Weight-Lifting Injuries on the Rise
A new study finds that from 1990 to 2007, nearly a million Americans wound up in emergency rooms with weight-training injuries, and that annual injuries increased more than 48 percent in that period.
About 82 percent of the 970,000 people injured were men, according to the study, which appeared in the April issue of The American Journal of Sports Medicine. (The researchers used data from a national injury surveillance database.) But the annual number of injuries in women increased faster — by 63 percent, compared with 46 percent among men — perhaps because weight training is growing more popular with women.
Women were more likely to injure their feet and legs, while men’s injuries were more common in the trunk and hands; men had more sprains and strains, and women had more fractures.
People were most often injured by dropping weights on themselves, crushing a body part between weights or hitting themselves with the equipment. Overexertion, muscle pulls and loss of balance accounted for about 14 percent of emergency room visits. More than 90 percent of the injuries occurred while using free weights rather than weight machines.

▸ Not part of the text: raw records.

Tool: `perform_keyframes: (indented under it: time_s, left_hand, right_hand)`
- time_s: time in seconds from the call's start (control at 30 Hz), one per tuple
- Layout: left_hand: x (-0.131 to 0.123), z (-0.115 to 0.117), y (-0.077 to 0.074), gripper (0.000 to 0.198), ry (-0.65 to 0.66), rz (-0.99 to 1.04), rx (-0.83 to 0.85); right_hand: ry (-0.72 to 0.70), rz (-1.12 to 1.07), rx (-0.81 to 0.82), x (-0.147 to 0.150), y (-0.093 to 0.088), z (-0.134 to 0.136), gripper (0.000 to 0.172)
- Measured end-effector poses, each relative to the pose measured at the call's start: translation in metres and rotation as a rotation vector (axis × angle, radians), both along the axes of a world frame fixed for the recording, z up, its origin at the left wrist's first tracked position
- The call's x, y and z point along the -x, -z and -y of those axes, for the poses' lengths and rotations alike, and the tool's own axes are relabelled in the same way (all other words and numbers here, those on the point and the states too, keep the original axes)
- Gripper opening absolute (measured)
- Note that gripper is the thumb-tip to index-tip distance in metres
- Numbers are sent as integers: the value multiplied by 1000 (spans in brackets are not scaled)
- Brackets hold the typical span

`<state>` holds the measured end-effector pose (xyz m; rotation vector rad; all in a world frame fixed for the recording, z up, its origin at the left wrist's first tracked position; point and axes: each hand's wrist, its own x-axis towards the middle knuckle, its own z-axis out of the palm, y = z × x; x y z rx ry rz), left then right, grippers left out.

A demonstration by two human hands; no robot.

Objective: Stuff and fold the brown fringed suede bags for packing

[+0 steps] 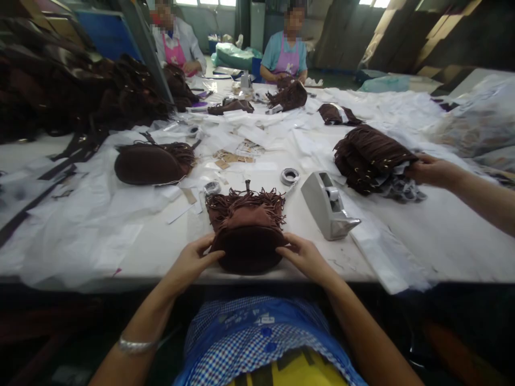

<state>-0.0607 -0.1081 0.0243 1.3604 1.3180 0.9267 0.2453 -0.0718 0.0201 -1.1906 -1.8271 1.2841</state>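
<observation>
A dark brown fringed bag (251, 244) lies at the front edge of the white table, its rounded base toward me and its fringe pointing away. My left hand (201, 256) grips its left side, thumb on the base and fingers partly hidden behind. On the opposite side my right hand (301, 256) pinches the bag in the same way. Just right of the bag stands a grey tape dispenser (328, 206). Behind the bag are one tape roll (290, 176) and another tape roll (212, 187).
Another person's hand (428, 169) holds a fringed brown bag (370, 155) at right. A brown bag (151, 163) lies at left, near a large dark heap (80, 96). White sheets (386, 252) and scraps cover much of the table (462, 236). Two people work across it.
</observation>
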Motion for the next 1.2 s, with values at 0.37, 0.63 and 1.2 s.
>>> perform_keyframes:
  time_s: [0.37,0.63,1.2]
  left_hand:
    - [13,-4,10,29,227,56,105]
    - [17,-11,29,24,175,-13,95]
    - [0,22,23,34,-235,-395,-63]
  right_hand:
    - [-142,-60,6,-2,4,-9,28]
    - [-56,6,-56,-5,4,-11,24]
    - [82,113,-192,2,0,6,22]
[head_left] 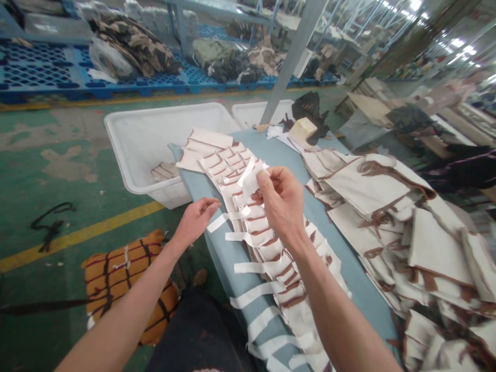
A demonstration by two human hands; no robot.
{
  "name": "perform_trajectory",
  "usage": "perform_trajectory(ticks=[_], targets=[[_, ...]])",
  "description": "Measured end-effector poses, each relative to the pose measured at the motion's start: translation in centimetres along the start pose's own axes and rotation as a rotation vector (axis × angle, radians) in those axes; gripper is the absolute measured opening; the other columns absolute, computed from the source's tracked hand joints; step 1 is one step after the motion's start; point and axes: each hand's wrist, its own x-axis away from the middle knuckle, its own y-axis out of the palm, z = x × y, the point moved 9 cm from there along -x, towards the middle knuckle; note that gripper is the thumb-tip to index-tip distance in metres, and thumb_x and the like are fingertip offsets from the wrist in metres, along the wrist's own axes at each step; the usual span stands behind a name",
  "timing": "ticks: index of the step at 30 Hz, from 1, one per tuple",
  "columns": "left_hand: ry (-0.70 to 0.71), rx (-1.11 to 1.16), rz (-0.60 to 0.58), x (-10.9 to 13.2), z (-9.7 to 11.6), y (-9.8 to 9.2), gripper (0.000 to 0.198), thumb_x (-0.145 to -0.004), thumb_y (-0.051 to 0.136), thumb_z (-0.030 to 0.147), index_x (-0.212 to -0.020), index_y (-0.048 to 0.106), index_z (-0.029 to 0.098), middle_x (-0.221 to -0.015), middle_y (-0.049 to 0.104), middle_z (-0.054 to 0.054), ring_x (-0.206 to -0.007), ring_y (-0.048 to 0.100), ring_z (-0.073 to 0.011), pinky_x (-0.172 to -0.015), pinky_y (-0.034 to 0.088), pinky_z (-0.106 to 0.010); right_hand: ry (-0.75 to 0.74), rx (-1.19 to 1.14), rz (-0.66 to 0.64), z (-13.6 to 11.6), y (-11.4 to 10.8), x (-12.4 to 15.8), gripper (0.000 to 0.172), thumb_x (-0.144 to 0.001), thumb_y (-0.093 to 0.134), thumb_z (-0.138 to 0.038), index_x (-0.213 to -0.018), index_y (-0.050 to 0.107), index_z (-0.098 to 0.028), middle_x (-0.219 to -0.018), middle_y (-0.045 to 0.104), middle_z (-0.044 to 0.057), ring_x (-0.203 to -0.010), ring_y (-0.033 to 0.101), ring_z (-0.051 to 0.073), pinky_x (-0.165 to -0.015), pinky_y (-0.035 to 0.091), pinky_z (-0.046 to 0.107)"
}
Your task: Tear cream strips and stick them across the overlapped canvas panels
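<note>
My right hand (284,204) is closed in a pinch on a white strip (251,185), held just above a long row of overlapping cream fabric pieces (259,227) with brown edges. My left hand (198,219) is off the row's left side, fingers curled together; whether anything is between them I cannot make out. Close to its fingertips lies the end of another white strip (222,219). Several more white strips (253,267) stick out from the row's left side over the blue-grey table cover (217,253).
A white tub (166,129) stands beyond the table's left edge. Cream pieces with brown trim (372,186) are heaped on the right. A yellowish block (303,130) and dark cloth (310,107) lie at the far end. An orange checked cushioned seat (127,279) is at lower left.
</note>
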Motion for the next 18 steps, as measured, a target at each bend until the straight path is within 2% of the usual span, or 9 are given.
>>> perform_trajectory(ticks=[5,9,11,13,15,18], targets=[[0.116,0.068,0.135,1.1,5.1,-2.1,0.050,-0.087,0.059,0.052,-0.119,0.067,0.015,-0.110,0.076,-0.010,-0.094,0.069,-0.0233,-0.090,0.053,-0.035,-0.018,0.080,0.044,0.6,0.8,-0.7,0.028,-0.090,0.062,-0.046,-0.087,0.057,-0.019,-0.068,0.060,-0.004,-0.059,0.059,0.011,-0.055,0.048,0.022],[0.188,-0.140,0.222,1.5,8.4,-2.1,0.061,-0.078,0.075,0.050,-0.129,0.063,0.018,-0.112,0.075,-0.009,-0.090,0.068,-0.0254,-0.083,0.050,-0.036,-0.017,0.160,0.102,1.4,1.5,-0.7,0.026,-0.091,0.060,-0.045,-0.088,0.059,-0.019,-0.075,0.062,-0.003,-0.066,0.060,0.011,-0.064,0.048,0.025],[0.172,-0.153,0.238,0.8,8.7,-1.6,0.047,-0.081,0.073,0.045,-0.118,0.069,0.018,-0.100,0.076,-0.008,-0.085,0.068,-0.0257,-0.075,0.045,-0.034,-0.016,0.203,0.114,1.6,2.1,-0.4,0.025,-0.091,0.060,-0.044,-0.086,0.059,-0.019,-0.076,0.063,-0.003,-0.067,0.059,0.012,-0.067,0.047,0.026],[0.153,-0.042,0.231,-0.3,8.4,-1.2,0.024,-0.087,0.064,0.038,-0.097,0.072,0.017,-0.081,0.073,-0.005,-0.077,0.066,-0.0230,-0.068,0.041,-0.031,-0.029,0.209,0.073,1.4,2.7,-0.3,0.026,-0.090,0.062,-0.045,-0.086,0.061,-0.019,-0.077,0.064,-0.003,-0.068,0.059,0.012,-0.069,0.047,0.026],[0.126,0.085,0.204,-1.3,7.6,-1.0,0.025,-0.091,0.057,0.037,-0.080,0.068,0.017,-0.067,0.068,-0.003,-0.066,0.062,-0.0186,-0.061,0.040,-0.028,-0.054,0.158,0.027,1.2,2.8,-0.4,0.029,-0.089,0.064,-0.047,-0.088,0.062,-0.018,-0.080,0.067,-0.002,-0.071,0.060,0.012,-0.071,0.048,0.027],[0.069,0.264,0.158,-2.0,6.5,-1.1,0.035,-0.091,0.055,0.043,-0.070,0.062,0.017,-0.054,0.062,-0.001,-0.049,0.053,-0.0129,-0.051,0.038,-0.025,-0.120,0.069,0.053,1.3,1.1,-0.8,0.036,-0.096,0.055,-0.052,-0.095,0.063,-0.017,-0.093,0.071,0.004,-0.086,0.064,0.015,-0.084,0.051,0.030]])
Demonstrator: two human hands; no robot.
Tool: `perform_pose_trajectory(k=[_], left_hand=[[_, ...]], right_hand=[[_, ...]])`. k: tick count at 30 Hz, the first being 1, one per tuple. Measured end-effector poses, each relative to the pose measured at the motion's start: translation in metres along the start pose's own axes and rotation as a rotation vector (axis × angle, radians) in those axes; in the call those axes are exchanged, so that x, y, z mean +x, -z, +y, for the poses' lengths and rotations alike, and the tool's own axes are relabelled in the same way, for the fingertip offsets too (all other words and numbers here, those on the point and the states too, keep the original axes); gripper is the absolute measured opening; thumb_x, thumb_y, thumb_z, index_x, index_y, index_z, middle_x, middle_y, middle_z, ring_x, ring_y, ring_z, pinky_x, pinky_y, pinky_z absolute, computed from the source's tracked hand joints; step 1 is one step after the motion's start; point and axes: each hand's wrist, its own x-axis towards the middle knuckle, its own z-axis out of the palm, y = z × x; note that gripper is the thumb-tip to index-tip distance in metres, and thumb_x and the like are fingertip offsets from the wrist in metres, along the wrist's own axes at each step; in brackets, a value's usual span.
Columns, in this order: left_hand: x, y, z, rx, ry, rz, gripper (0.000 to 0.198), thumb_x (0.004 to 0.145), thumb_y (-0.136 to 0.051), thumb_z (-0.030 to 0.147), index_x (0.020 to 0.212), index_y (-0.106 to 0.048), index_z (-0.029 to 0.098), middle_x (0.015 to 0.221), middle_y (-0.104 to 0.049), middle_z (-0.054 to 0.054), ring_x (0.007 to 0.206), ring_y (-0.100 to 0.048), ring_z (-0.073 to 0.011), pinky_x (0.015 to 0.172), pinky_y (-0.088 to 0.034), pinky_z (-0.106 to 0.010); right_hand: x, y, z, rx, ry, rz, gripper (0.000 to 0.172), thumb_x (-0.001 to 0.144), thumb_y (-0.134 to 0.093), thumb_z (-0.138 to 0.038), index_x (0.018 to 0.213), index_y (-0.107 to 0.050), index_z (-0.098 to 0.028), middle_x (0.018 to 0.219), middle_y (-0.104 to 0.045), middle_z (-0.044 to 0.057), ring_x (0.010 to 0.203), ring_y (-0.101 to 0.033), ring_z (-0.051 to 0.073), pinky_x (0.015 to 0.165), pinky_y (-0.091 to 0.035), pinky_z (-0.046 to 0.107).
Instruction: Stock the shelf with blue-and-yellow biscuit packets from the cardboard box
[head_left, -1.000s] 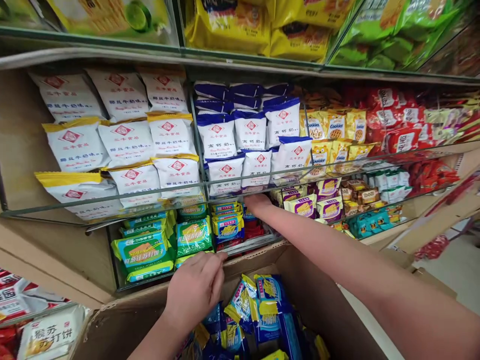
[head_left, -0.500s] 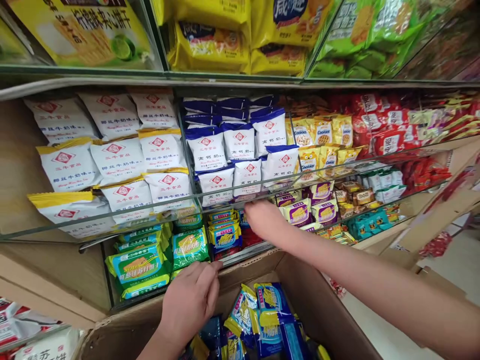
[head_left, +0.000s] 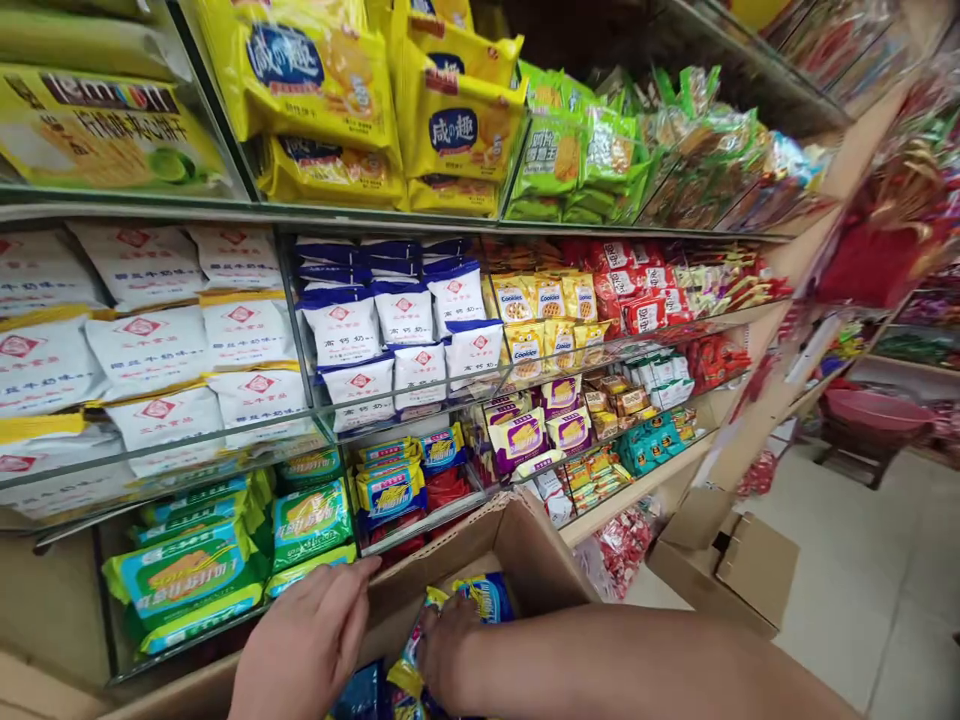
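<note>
My left hand [head_left: 307,640] rests on the far rim of an open cardboard box [head_left: 517,545], fingers together and curled over the edge. My right hand [head_left: 442,650] is down inside the box among blue and yellow snack packets [head_left: 487,597], its fingers closed around one of them. In front of the box, the lowest shelf holds matching blue and yellow packets [head_left: 390,485] beside green and blue packets [head_left: 187,570].
Glass shelves hold white bags with yellow tops [head_left: 150,345], white bags with blue tops [head_left: 375,320], yellow cookie packs [head_left: 544,300] and large yellow bags [head_left: 322,80] above. A second cardboard box [head_left: 739,565] sits on the tiled floor at right. A pink tub [head_left: 874,410] stands farther back.
My right hand has come off the lower shelf and dropped into the box onto the packets. The view has swung right and up. My left hand has stayed on the box rim.
</note>
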Motion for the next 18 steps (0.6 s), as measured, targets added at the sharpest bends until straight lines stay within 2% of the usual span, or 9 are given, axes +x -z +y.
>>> perform_pose_trajectory(k=[1,3,6,8,10,13,15,18], left_hand=[[0.0,0.0,0.0,0.001,-0.004,0.002,0.019,0.079,-0.042,0.022,0.092,-0.056,0.02,0.069,-0.063,-0.001,0.065,-0.06,-0.0154,0.059,-0.045,-0.025],[-0.001,0.001,-0.001,0.012,-0.011,0.002,0.018,0.079,-0.042,0.021,0.091,-0.056,0.02,0.069,-0.063,-0.001,0.064,-0.06,-0.0151,0.059,-0.045,-0.025],[0.001,0.001,-0.001,0.033,-0.013,0.012,0.018,0.079,-0.042,0.022,0.09,-0.056,0.02,0.067,-0.062,0.0,0.062,-0.06,-0.0148,0.057,-0.045,-0.024],[0.002,0.002,0.0,0.037,-0.015,0.017,0.019,0.079,-0.042,0.023,0.09,-0.057,0.021,0.067,-0.063,0.0,0.061,-0.06,-0.0145,0.056,-0.045,-0.023],[0.003,0.002,0.0,0.039,-0.017,0.019,0.019,0.079,-0.042,0.023,0.089,-0.058,0.022,0.067,-0.063,0.0,0.061,-0.06,-0.0142,0.056,-0.045,-0.023],[0.005,0.0,-0.001,0.045,-0.011,0.023,0.02,0.08,-0.041,0.022,0.09,-0.058,0.021,0.065,-0.062,0.0,0.06,-0.059,-0.0148,0.055,-0.045,-0.024],[0.007,-0.002,-0.003,0.028,0.003,0.003,0.02,0.08,-0.04,0.023,0.091,-0.057,0.021,0.066,-0.062,0.0,0.062,-0.06,-0.0154,0.055,-0.045,-0.025],[0.008,0.0,-0.005,-0.078,0.061,-0.065,0.021,0.081,-0.041,0.023,0.095,-0.055,0.022,0.074,-0.064,-0.002,0.067,-0.061,-0.016,0.058,-0.047,-0.025]], right_hand=[[0.004,-0.004,0.002,-0.025,-0.046,-0.008,0.051,0.052,-0.065,-0.006,0.102,-0.059,-0.009,0.11,-0.054,0.025,0.097,-0.05,0.041,0.061,-0.044,0.056],[0.006,-0.01,0.006,-0.14,-0.1,-0.146,0.055,0.053,-0.067,-0.013,0.108,-0.056,-0.015,0.11,-0.055,0.021,0.097,-0.051,0.036,0.059,-0.046,0.051],[0.003,-0.011,0.007,-0.236,-0.111,-0.266,0.061,0.05,-0.072,-0.021,0.109,-0.056,-0.018,0.101,-0.061,0.017,0.094,-0.052,0.033,0.06,-0.045,0.045],[0.001,-0.01,0.007,-0.235,-0.115,-0.293,0.056,0.057,-0.068,-0.021,0.111,-0.055,-0.019,0.102,-0.061,0.017,0.097,-0.05,0.034,0.063,-0.045,0.047],[0.0,-0.008,0.008,-0.195,-0.148,-0.296,0.052,0.064,-0.062,-0.02,0.115,-0.051,-0.018,0.113,-0.054,0.018,0.104,-0.046,0.038,0.064,-0.044,0.052],[0.003,0.003,0.01,-0.161,-0.244,-0.239,0.061,0.063,-0.062,-0.017,0.121,-0.044,-0.011,0.124,-0.041,0.026,0.104,-0.045,0.043,0.059,-0.044,0.055],[0.001,0.018,0.012,-0.158,-0.268,-0.188,0.068,0.056,-0.066,-0.014,0.119,-0.043,-0.004,0.114,-0.048,0.03,0.096,-0.051,0.042,0.057,-0.045,0.053],[-0.026,0.054,0.021,-0.105,-0.14,-0.145,0.06,0.05,-0.066,-0.006,0.107,-0.051,-0.004,0.092,-0.062,0.022,0.082,-0.059,0.035,0.059,-0.049,0.044]])
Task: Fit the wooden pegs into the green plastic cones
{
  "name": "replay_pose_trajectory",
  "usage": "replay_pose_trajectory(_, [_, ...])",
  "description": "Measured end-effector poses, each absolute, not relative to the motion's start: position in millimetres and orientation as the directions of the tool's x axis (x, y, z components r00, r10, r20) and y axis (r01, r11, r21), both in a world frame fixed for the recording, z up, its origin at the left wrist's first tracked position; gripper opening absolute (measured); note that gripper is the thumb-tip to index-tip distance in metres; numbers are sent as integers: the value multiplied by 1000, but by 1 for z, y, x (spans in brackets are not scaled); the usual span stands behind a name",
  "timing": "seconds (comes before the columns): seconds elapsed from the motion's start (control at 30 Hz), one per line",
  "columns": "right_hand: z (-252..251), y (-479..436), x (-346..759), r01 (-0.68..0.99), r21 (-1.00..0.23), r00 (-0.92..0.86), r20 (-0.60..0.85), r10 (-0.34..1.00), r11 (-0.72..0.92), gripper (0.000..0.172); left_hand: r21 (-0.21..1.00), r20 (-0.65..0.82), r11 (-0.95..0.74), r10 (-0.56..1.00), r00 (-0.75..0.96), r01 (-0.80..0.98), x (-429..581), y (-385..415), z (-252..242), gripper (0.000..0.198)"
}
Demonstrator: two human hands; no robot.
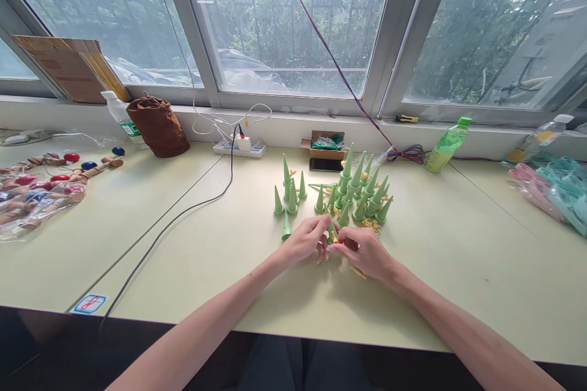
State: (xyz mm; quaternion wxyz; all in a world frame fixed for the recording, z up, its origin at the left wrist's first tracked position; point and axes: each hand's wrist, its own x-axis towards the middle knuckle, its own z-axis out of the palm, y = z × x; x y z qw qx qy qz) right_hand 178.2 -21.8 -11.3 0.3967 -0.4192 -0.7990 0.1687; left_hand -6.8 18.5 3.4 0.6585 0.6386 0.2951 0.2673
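Observation:
My left hand [305, 241] and my right hand [364, 252] meet over the pale green table [192, 256], fingers pinched together. Between them sits a small green cone [331, 231] with a little yellow piece at its base; the left fingers grip the cone and the right fingers pinch the yellow piece. Just beyond the hands stands a cluster of green cones [358, 192], some stacked into tall spikes, with several yellow pegs [373, 224] scattered among them. A few single cones [287, 195] stand to the left of the cluster. One yellow peg [358, 272] lies under my right wrist.
A black cable [183, 211] runs across the table to a power strip [239, 146]. A brown pouch [158, 125], a small box [326, 145] and a green bottle [447, 143] stand by the window. Wooden toys in bags [36, 189] lie left; pink and teal items [557, 192] right.

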Motion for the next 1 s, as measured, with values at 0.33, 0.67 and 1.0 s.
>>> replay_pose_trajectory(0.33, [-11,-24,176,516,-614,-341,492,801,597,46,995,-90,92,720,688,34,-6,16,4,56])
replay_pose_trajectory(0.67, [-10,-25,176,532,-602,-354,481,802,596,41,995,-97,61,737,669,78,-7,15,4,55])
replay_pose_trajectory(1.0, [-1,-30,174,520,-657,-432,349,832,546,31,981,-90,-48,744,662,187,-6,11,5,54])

Under 2 percent of the injuries resulted in hospitalization, but a few were fatal: the researchers estimate that 114 deaths nationwide were related to weight training over the 18-year period.
Estimates of the number of people who use weights vary, but according to the National Sporting Goods Association, a trade group, 34.5 million people participated in weight training in 2009.
“We want people to continue to use weight training as part of their physical routine,” said a co-author of the study, Christy L. Collins, a senior research associate at Nationwide Children’s Hospital in Columbus, Ohio. But, she added, they “should receive proper instruction and use proper techniques for their lifts.”